Handey’s new ‘Thoughts’


Jack Handey, author of the new
Jake Coyle Associated Press

Jack Handey thinks dinosaurs are overrated.

“A world ruled by dinosaurs? It didn’t make any sense! I could understand a world where dinosaurs had some say – but not rule,” he says.

It’s been years since his “Deep Thoughts” was a staple on “Saturday Night Live.” Since then, longer but equally surreal works by Handey have become commonplace in the pages of The New Yorker and other magazines.

After a series of “Deep Thoughts” paperback collections and a “Fuzzy Memories” compilation, which collectively have sold more than 1 million copies, Handey is releasing his first book of longer-form material.

“What I’d Say to the Martians and Other Veiled Threats” (Hyperion, 192 pages, $14.95) contains a few of his favorite “Deep Thoughts” and a handful of “little tiny stories,” such as the dinosaur tale.

But the meat of the book is shaped by short pieces such as the title story, in which a caged narrator rants to his alien captors:

“So are we so different?

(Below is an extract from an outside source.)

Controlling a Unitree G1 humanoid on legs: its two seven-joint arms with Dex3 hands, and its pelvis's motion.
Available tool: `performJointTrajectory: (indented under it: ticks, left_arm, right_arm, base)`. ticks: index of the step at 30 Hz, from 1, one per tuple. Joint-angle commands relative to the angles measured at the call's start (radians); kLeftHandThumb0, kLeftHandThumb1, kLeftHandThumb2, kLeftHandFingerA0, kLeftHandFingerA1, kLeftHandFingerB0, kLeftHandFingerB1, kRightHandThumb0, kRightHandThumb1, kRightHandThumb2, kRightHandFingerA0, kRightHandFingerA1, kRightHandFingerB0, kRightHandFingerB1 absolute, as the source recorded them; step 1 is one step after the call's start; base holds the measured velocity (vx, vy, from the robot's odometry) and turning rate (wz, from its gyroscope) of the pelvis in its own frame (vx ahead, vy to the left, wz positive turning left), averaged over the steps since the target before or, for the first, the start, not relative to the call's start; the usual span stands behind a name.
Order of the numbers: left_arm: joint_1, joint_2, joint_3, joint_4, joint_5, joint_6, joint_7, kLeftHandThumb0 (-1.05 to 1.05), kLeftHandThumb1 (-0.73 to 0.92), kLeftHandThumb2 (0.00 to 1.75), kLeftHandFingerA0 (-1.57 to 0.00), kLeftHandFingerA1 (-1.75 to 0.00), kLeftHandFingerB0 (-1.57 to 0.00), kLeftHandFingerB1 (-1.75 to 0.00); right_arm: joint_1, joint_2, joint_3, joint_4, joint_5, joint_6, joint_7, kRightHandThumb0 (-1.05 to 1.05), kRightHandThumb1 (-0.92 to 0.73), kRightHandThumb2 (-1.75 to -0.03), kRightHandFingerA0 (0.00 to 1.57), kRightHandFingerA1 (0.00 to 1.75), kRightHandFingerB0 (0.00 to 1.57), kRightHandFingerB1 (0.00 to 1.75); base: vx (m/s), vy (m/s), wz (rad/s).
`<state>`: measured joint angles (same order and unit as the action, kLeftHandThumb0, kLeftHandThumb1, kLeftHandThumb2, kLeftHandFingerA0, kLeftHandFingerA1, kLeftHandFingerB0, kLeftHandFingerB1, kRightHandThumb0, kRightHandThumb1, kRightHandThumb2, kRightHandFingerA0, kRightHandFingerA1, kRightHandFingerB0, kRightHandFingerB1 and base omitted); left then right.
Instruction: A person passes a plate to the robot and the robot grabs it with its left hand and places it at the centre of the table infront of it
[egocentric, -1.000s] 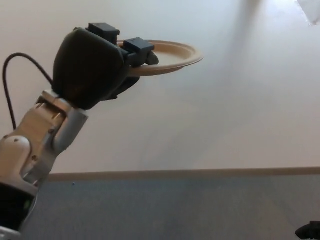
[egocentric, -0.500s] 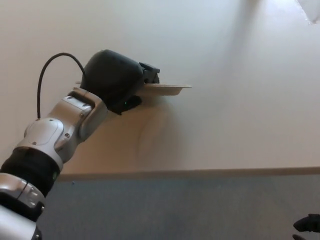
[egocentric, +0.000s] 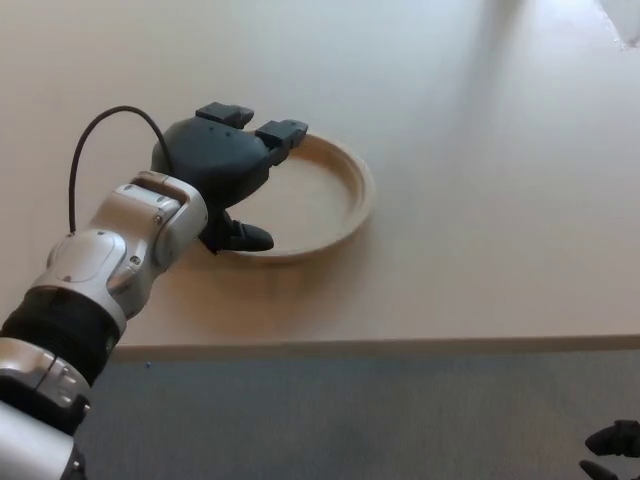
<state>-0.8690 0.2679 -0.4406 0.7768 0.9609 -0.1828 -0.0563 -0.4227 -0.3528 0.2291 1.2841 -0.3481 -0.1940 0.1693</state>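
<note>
Plate flat on table, left hand over its left rim.
Plate lies on the table; left hand fingers spread above the rim, thumb below, grip unclear. Right hand barely visible at the lower right corner.

The plate looked like matt, pale-tan paper or pulp — no gloss on its rim. The table was a smooth, cream surface with a soft sheen. The left hand was matt black plastic; its forearm wore glossy silver-grey shells — smooth.
</note>
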Motion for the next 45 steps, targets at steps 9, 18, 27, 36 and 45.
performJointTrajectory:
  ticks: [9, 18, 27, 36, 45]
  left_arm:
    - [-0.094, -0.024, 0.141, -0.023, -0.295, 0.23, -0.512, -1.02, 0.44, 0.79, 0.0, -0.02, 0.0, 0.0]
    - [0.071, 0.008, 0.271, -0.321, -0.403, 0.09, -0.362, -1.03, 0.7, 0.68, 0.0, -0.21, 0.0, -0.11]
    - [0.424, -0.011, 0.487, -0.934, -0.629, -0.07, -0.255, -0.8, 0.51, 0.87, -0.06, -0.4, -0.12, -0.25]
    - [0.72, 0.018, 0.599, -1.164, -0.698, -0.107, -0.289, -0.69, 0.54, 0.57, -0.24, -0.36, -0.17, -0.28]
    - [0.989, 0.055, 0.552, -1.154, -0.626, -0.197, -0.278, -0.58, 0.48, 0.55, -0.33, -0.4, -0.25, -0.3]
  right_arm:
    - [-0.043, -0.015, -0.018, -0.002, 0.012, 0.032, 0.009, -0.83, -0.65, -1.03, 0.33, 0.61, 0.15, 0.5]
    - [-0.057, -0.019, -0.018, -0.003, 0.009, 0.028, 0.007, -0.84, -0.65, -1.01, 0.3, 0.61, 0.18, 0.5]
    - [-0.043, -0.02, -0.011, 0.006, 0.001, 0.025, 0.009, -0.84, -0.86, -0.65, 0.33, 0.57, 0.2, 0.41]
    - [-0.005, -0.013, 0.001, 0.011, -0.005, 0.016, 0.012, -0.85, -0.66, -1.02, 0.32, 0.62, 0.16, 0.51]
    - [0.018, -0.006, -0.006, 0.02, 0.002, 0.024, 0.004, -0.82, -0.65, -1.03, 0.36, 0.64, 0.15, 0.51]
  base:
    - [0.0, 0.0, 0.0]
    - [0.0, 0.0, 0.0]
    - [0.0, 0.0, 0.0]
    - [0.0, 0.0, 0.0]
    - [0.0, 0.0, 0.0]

Of course, we are, and you will be even more different if I ever finish my homemade flame thrower.”

Handey, 59, lives in Santa Fe, N.M., with his wife, Marta, who is also his editor.

For years, some fans assumed he was only a character, a disembodied voice that soothingly read “Deep Thoughts” in the guise of the implausibly named “Jack Handey.”

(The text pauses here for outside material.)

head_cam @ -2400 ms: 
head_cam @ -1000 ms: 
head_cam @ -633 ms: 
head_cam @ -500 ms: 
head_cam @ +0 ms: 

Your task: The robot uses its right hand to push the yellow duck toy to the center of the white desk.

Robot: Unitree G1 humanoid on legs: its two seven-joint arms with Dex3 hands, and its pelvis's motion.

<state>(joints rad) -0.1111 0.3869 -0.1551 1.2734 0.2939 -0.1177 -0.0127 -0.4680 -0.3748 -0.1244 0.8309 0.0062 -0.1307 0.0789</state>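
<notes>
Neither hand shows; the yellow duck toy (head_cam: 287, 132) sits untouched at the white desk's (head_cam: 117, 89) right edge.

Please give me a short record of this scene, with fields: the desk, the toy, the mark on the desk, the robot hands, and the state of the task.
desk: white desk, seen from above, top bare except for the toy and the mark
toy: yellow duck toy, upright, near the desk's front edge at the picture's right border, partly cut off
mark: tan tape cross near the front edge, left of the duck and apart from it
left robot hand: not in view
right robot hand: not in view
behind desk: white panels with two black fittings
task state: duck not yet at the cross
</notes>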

“The irony is that people think Jack Handey is a made-up name,” he says. “You can’t win is the lesson.”

On his Web site, www.deepthoughtsby jackhandey.com, you can vote on whether Handey is a real person or not. One of the choices is that he’s Steve Martin, which isn’t a coincidence; the two comedians have a connection that goes back decades.

Handey, who was born in San Antonio and went to the University of Texas at El Paso, began as a newspaper reporter, often writing a humor column. He still recalls the possibly influential headline of one paper’s tabloid evening edition: “Boy, 14, Sold for Chickens.”

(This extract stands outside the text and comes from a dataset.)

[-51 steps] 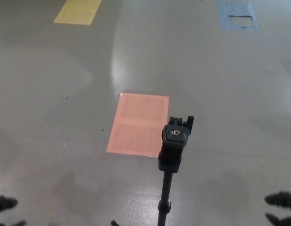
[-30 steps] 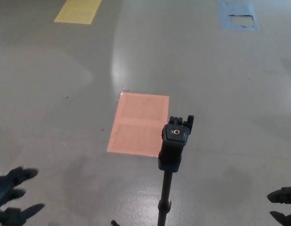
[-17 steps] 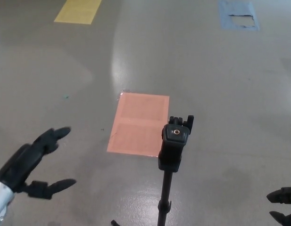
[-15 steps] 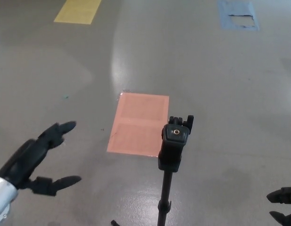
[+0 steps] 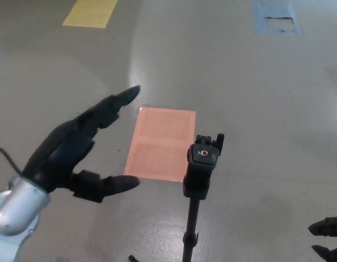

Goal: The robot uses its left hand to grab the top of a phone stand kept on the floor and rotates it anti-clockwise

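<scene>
A black phone stand (image 5: 202, 169) rises on a thin pole from the grey floor at the lower middle of the head view, its clamp head topped by a small orange ring. My left hand (image 5: 75, 148) hangs to the left of the stand's head, open, fingers stretched toward the far right and thumb pointing at the stand, a clear gap between them. Only the fingertips of my right hand (image 5: 326, 237) show at the lower right corner, well away from the stand.
A salmon rectangle (image 5: 161, 143) is taped on the floor just behind the stand. A yellow patch (image 5: 90, 12) lies at the far left and a blue patch (image 5: 274, 17) at the far right. A stand leg tip (image 5: 133, 258) shows at the bottom edge.
My left hand has come up from the lower left corner and moved right toward the stand's head, its fingers spreading. The stand and my right hand have stayed still.
</scene>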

In the 1970s, Martin and Handey were at one point neighbors in Santa Fe. Martin invited Handey to write jokes for his stand-up act and, eventually, for a comedy special.

Martin, a frequent guest on “SNL,” later recommended to show creator Lorne Michaels that Handey be hired because he could simply “write funny.”

“Instead of going one leap forward, he goes about three leaps forward,” Martin says.

He happily recalls jokes Handey wrote for him, including one bit titled “What I Believe” that was rattled off as a list. One entry: “I believe that robots are stealing my luggage.”

Martin is also a frequent contributor to The New Yorker, and Handey jokes about their intertwining paths: “So now he can never die because then I would die, too.”

More seriously, Handey adds: “Our minds kind of work a lot in the same way. It’s sort of jerk humor, where the character is sort of a jerk.”

His jokes often begin with a cliche before diverting in an unpredictable, often demented direction.

For example, he writes: “Eventually, I believe, everything evens out. Long ago an asteroid hit our planet and killed our dinosaurs. But in the future, maybe we’ll go to another planet and kill their dinosaurs.”

Susan Morrison, editor of the “Shouts & Murmurs” section in The New Yorker, says Handey’s writing is a feat of control and sustained tone.

“In each of these pieces, he conjures this perfect, seamless world, almost in the way that a really expert fiction writer does,” she says.

“There’s not a false note. Within the first sentence, you’re in Jack Handey’s world.”